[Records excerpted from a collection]
+ + + +

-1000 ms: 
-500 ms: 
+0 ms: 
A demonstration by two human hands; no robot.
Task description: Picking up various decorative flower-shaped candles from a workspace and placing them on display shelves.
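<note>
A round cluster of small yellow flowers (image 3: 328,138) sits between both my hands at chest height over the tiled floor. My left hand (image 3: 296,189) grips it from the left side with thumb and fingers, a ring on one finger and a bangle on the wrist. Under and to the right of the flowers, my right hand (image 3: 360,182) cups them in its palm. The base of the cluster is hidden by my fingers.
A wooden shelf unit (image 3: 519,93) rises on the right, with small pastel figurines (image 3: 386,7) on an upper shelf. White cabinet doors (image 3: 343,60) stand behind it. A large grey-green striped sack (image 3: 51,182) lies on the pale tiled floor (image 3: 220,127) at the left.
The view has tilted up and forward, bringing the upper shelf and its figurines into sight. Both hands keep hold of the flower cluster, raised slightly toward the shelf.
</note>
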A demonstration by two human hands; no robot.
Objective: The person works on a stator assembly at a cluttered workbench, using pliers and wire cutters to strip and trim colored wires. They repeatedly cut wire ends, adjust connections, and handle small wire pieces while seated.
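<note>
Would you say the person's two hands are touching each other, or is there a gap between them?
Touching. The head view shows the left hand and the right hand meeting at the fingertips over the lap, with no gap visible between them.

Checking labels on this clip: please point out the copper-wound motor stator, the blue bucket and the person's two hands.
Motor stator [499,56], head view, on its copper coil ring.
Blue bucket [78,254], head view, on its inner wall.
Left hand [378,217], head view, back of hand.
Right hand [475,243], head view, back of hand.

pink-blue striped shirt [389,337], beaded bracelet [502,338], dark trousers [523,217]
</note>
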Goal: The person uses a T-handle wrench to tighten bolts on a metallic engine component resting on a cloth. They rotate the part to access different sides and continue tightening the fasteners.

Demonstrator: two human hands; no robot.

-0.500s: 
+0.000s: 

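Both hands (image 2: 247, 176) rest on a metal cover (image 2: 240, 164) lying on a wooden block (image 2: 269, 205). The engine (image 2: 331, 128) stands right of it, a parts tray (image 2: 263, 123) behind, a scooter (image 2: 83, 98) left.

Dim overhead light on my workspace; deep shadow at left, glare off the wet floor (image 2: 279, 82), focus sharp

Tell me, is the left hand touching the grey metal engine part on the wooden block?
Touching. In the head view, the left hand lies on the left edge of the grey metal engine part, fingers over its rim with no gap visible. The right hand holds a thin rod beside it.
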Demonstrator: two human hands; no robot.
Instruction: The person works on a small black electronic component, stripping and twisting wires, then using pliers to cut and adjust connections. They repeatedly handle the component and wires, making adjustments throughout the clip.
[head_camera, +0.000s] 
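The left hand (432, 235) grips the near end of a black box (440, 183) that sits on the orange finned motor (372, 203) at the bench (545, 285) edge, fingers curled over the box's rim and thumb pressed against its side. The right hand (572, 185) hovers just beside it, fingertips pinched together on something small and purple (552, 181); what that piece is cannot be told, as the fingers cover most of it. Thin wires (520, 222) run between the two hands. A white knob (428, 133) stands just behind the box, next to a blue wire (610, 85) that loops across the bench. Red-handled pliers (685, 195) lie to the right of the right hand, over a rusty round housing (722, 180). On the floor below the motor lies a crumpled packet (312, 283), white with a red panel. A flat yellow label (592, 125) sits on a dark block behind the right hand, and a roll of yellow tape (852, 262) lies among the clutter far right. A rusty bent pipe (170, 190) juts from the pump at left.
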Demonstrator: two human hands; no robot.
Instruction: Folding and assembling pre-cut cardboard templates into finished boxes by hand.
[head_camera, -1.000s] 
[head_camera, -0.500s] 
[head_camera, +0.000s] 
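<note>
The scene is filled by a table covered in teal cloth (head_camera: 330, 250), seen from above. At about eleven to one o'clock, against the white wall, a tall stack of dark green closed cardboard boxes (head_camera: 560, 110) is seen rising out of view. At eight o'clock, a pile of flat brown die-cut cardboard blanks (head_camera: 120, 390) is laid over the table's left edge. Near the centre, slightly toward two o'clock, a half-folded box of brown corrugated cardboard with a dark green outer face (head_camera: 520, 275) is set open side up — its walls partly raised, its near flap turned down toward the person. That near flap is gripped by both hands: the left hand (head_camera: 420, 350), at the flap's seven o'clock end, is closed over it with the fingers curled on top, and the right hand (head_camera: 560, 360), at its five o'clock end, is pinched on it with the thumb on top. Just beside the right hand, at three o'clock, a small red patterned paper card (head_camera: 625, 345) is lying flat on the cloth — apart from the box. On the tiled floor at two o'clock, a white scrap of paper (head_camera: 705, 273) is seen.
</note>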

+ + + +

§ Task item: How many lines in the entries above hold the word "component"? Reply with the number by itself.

§ Expected output: 2